There are good resources on the web to help you understand the possibilities from a data modeling point of view. Some of the most comprehensive ones are the patterns and antipatterns series from MongoDB. The former provides a good explanation of design patterns that could be used for different use cases, while the latter summarizes what you need to avoid when making design decisions.
This post is about a time we made a mistake in data modeling, the consequences, and what we learned from it.
The requirement
Our company, CeleBreak, organizes amateur football games. People pick games and pay to play through our mobile app. We hire the fields, provide the bibs and balls, and send an organizer to ensure the best experience for our customers.

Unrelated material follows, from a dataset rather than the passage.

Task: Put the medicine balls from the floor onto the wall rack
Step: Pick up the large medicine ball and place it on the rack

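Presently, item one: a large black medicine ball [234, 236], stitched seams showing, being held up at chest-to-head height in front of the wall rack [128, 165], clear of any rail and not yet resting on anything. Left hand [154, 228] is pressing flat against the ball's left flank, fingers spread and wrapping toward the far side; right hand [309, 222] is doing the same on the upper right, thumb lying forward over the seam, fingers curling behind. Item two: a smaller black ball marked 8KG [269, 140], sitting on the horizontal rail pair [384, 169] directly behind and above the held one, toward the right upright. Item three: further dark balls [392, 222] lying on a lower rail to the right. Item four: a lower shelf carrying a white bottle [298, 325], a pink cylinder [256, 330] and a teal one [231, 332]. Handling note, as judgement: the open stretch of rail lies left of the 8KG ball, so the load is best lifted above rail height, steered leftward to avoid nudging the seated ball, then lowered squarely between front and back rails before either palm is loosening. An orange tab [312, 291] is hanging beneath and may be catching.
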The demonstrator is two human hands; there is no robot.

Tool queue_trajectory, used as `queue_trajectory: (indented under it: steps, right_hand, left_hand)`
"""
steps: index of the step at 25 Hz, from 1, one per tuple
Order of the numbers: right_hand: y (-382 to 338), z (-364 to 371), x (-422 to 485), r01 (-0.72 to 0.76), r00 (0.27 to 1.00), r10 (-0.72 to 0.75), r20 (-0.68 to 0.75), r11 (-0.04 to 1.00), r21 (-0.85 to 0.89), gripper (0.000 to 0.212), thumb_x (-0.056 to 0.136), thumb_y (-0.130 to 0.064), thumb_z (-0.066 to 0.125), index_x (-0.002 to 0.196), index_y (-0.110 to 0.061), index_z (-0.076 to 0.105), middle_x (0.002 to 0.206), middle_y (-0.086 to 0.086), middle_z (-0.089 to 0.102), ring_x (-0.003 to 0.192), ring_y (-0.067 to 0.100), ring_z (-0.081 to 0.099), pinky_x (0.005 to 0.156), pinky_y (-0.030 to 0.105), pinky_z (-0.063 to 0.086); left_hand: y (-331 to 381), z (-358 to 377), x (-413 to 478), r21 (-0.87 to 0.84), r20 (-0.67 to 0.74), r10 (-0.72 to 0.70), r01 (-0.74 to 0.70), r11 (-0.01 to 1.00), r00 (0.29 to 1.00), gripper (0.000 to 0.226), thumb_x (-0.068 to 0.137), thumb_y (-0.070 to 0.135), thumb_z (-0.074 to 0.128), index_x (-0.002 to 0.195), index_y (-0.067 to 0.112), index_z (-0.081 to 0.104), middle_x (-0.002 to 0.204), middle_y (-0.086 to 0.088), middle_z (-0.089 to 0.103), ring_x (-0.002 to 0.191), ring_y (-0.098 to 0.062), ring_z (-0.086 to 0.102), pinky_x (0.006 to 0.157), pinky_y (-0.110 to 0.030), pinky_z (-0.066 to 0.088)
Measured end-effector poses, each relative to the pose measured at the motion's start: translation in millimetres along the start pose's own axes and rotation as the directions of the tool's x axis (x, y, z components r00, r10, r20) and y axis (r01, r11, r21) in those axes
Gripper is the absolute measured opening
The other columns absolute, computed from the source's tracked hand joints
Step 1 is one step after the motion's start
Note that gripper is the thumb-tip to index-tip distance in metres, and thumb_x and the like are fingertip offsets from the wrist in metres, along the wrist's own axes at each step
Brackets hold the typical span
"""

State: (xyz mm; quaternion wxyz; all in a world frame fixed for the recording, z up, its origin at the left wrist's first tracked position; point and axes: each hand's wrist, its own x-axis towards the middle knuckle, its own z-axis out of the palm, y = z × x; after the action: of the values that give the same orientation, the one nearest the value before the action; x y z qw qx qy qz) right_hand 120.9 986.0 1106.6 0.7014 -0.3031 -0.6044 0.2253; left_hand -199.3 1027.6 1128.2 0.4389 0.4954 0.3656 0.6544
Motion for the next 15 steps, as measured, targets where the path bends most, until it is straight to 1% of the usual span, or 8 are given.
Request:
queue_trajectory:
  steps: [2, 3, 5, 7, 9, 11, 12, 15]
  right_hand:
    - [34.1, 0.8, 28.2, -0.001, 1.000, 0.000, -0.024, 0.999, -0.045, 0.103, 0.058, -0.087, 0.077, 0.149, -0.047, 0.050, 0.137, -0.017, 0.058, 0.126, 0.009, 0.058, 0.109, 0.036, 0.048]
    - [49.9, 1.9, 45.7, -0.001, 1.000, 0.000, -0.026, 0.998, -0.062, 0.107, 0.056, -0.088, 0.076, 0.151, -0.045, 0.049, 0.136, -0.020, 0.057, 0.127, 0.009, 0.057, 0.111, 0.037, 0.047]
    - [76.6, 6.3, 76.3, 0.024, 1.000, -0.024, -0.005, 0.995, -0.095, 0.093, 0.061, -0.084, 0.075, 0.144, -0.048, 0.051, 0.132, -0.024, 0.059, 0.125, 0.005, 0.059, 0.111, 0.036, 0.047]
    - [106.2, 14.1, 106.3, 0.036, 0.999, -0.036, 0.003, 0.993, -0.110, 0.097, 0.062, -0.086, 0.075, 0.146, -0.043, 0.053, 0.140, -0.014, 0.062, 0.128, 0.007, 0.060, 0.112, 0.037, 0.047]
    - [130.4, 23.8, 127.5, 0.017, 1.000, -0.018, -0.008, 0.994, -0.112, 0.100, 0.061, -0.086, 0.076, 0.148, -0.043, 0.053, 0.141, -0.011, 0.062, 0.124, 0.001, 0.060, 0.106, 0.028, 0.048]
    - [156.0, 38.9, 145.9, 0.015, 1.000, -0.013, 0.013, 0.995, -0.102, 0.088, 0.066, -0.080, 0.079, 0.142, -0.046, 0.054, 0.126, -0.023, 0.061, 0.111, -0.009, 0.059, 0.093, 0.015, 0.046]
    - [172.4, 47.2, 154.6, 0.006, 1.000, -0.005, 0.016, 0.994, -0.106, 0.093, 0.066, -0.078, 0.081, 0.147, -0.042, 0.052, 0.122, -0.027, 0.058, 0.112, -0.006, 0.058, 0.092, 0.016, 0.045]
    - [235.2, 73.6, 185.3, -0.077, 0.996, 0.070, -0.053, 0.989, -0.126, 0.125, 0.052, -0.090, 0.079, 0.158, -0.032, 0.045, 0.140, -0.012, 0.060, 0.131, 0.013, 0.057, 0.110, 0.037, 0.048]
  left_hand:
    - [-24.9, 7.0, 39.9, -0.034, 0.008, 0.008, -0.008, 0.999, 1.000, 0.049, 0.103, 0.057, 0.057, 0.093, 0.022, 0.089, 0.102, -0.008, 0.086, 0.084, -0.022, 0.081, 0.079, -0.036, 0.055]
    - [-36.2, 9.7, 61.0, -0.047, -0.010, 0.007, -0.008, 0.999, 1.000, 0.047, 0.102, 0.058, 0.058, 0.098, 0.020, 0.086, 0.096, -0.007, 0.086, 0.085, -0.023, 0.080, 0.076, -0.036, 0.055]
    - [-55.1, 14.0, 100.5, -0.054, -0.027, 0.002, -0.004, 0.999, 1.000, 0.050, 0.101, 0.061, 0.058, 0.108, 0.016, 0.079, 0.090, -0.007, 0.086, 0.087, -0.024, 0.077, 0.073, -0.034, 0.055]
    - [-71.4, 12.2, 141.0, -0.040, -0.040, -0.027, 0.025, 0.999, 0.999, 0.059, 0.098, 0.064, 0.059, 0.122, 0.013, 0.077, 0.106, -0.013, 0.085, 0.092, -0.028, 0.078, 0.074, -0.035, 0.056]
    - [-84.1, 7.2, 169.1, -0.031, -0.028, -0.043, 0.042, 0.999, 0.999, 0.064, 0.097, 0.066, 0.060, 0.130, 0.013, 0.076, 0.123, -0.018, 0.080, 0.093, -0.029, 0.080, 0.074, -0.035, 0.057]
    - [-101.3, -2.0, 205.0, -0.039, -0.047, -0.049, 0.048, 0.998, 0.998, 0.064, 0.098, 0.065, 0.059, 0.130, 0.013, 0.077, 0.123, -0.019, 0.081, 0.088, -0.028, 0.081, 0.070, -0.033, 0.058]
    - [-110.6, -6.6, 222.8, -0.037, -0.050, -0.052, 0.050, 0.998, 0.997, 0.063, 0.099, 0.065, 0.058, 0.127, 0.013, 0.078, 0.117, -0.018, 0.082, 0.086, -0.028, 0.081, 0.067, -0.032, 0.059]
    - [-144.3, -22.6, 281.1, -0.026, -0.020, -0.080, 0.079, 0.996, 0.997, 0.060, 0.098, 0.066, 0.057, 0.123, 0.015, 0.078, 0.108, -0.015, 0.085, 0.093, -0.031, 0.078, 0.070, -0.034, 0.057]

In a simplified world, we have two collections, one for the users and one for the games, where games contain an embedded array of subdocuments with references to users. An external payments processor handles the payment flow, which is asynchronous, so the subdocuments have a status field to control the lifecycle of the guests, which starts in PREPARED and can change to CONFIRMED or CANCELED, depending on the result of the payment. They also contain information about whether the user attended the game or not. This is how this subdocument is defined:
const PlayerSchema = new Mongoose.Schema({
status: { type: String, enum: ['PREPARED', 'CONFIRMED', 'CANCELED'], required: true, index: true },
userId: { type: Mongoose.Types.ObjectId },
preparedAt: { type: Date },
confirmedAt: { type: Date },
canceledAt: { type: Date },
arrivedAt: { type: Date },
});
At some point, we received a requirement to display the number of games played for each user in the games’ player list on our operational website. This is how the player cards should look like there:
The analysis
When we designed our data structure, we decided to embed players in the game document. This makes it easy to get the list of players in a given game as we do in the players list view, and also simplifies the game-specific controls required to validate if a user can join a given game, for example, if the game still has available spots.

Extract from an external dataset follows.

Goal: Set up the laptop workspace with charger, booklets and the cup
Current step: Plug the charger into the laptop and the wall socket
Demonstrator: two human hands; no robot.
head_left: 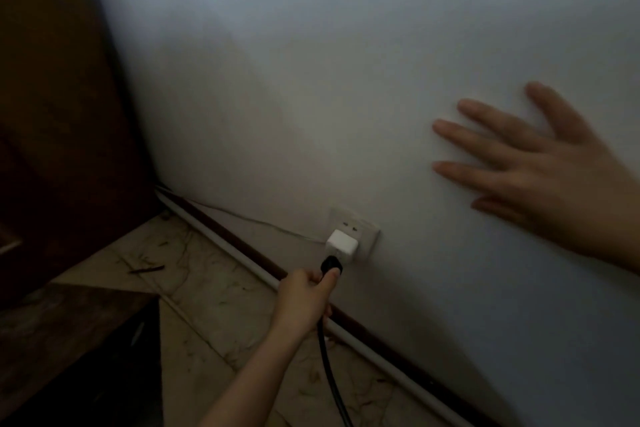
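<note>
Low by the floor, the left hand (304, 291) pinched the black charger plug (331, 265), its cable (329, 367) trailing down past the wrist. The plug sat just beneath a white adapter (341, 244) in the wall outlet (360, 232). The right hand (540, 166) lay spread flat against the wall (311, 80), holding nothing.
</note>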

However, getting the history of games a user has played, as needed to fulfill the mentioned requirements, is more complicated. The information is split into different game documents, so we need to put them together to count them. To do so, we need to run a pipeline that looks up all games each user has participated in, then unwinds the array of guests of all these events to get only those of the user of interest and group them to get the count of games the user has played. An example can be seen on the Mongo Playground.
db.games.aggregate([
{
$match: {
_id: gameId
}
},
{
$unwind: "$players"
},
{
$match: {
"players.status": "CONFIRMED"
}
},
{
$lookup: {
from: "games",
localField: "players.userId",
foreignField: "players.userId",
as: "gamesByUser"
}
},
{
$unwind: "$gamesByUser"
},
{
$unwind: "$gamesByUser.players"
},
{
$match: {
$expr: {
$eq: [
"$gamesByUser.players.userId",
"$players.userId"
]
},
"gamesByUser.players.status": "CONFIRMED"
}
},
{
$group: {
_id: "$gamesByUser.players.userId",
gamesPlayed: {
$sum: 1
}
}
}
])
This pipeline queries the game of interest and then looks up the same collection to get all the games any of these players have participated in. Each game is loaded with all its players, so we need to unwind the array and match only those subdocuments that correspond to the players of the game. This could become very inefficient. Because of that, we decided to update our data structure to find a better way.
This information was going to be presented in the context of users. Also, we considered that the number of games a user could join was not going to grow too fast (a few tens per year, in most cases). Finally, we wanted to reflect real-time changes, like status updates of the players or the games, to support further analysis, if needed.
Considering these conditions, we concluded that denormalizing games information in the user document was a good option. It’d make it simple to get the count of games for each user, and other user-specific analytics — like the date of the first and last games played — by only analyzing the denormalized array in the server. We decided to update the denormalized objects in real-time, to have a more powerful and accurate source of information, if needed.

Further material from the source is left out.